If you have not yet read Part 1: Upon The Next Crisis, The Rules Will Suddenly Change available free to all readers, please click here to read it first.
In Part 1 we surveyed the dynamics driving ever-expanding state control, the state’s priorities in crisis management (secure the state’s authority and the wealth/power of elites) and the authorities’ current preference for indirect control of the market.
Leverage and the Market as a Signifier
Markets are no longer markets—they are simulacra of markets, displaying the superficial appearance but not the dynamics and uncertainties of real markets, which have an unnerving tendency to veer away from the state-approved scripts of permanent, stable expansion.
Why have central banks and states (which includes blocs of nations such as the Eurozone with a centralized governing elite) chosen to cloak their control of markets?

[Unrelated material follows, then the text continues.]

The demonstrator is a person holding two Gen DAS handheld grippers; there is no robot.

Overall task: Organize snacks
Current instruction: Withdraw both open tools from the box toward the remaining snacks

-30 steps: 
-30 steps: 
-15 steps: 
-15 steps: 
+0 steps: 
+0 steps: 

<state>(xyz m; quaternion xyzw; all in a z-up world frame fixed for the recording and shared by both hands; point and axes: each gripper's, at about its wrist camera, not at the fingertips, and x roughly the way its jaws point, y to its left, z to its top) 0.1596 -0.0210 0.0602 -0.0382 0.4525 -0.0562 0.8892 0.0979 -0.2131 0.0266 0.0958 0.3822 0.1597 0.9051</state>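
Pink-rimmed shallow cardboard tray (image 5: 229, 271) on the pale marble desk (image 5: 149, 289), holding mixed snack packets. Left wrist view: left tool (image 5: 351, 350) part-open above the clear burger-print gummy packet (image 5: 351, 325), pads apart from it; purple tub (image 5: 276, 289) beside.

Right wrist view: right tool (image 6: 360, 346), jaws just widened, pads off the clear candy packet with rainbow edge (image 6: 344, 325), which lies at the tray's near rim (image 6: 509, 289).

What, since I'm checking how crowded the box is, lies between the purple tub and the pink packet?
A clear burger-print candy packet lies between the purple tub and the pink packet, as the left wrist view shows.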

The answer is has two parts: 1) central banks/states must leverage their intervention due to the monumental scale of global markets; owning assets worth hundreds of trillions of dollars is at best awkward in the current arrangement and at worst politically impossible.
While financial leverage is a relatively straightforward tool, 2) the real leverage is exerting psychological control over the market by transforming market price action into a signifier (i.e. signaling mechanism) that persuades participants to do what central banks/states want them to do without forcing them to do so.
Power vs. Force
Author/analyst Edward Luttwak has noted the difference between power and force. In the context of financial crisis, force is buying $20 trillion in assets outright; power is persuading private-sector players to buy $20 trillion in assets.
Force is costly, power, if leveraged strategically, is relatively cheap.
Compare the enormous size of global assets—financial assets and real estate—with the balance sheets of the primary central banks: over $300 trillion in financial assets, including public and private debt instruments such as bonds, securitized debt and unsecured debts.